Meditation can lead to sense of self-awareness
A researcher has explained that the different meditations have different effects, and that meditation can lead to nondual or transcendental experiences, a sense of self-awareness without content.
After a search of the scientific literature Fred Travis, PhD, Director of the Center for Brain, Consciousness, and Cognition at Maharishi University of Management, reported that physiological measures and first-person descriptions of transcendental experiences and higher states have only been investigated during practice of the Transcendental Meditation (tm) technique.
TM is an effortless technique for automatic self-transcending, different from the other categories of meditation - focused attention or open monitoring. It allows the mind to settle inward beyond thought to experience the source of thought - pure awareness or Transcendental Consciousness.

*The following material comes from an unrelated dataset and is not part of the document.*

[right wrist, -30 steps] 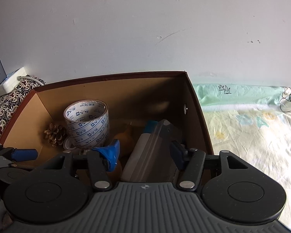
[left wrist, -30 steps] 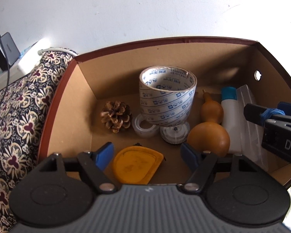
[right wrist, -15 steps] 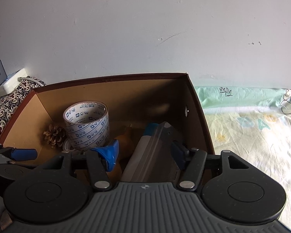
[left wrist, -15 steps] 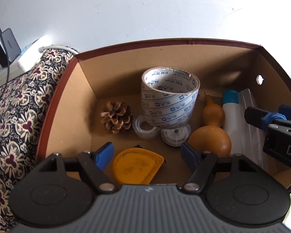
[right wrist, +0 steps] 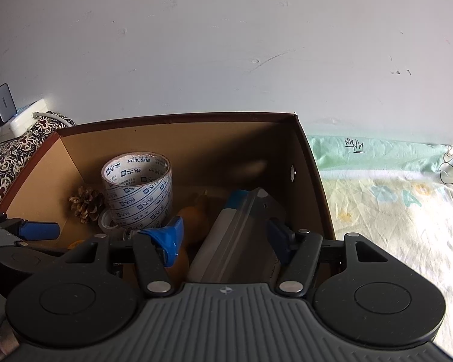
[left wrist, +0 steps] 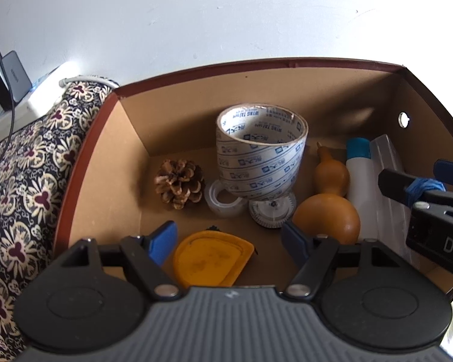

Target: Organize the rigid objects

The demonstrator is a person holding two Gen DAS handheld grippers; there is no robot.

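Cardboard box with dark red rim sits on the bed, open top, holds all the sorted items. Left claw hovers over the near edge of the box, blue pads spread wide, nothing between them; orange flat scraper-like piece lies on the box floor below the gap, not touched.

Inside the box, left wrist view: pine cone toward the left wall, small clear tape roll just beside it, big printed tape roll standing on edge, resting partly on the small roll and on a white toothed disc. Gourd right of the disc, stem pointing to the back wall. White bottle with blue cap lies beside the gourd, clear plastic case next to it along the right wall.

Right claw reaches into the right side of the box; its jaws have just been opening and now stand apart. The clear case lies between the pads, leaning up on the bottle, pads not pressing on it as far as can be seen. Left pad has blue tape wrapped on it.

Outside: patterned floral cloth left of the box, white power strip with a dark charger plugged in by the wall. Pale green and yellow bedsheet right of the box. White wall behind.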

This is the most silent and peaceful level of consciousness - one's innermost Self.
Dr. Travis discusses a study of descriptions of Transcendental Consciousness from 52 subjects practicing the Transcendental Meditation technique and found that they experienced "a state where thinking, feeling, and individual intention were missing, but Self-awareness remained." A systematic analysis of their experiences revealed three themes: absence of time, space, and body sense.
Dr. Travis further explains that with regular meditation, experiences of Transcendental Consciousness begin to co-exist with sleeping, dreaming, and even while one is awake. This state is called Cosmic Consciousness, in the Vedic tradition. The paper presents first-person accounts followed by an overview of the physiological patterns associated with Cosmic Consciousness.
The study has been published in Annals of the New York Academy of Sciences.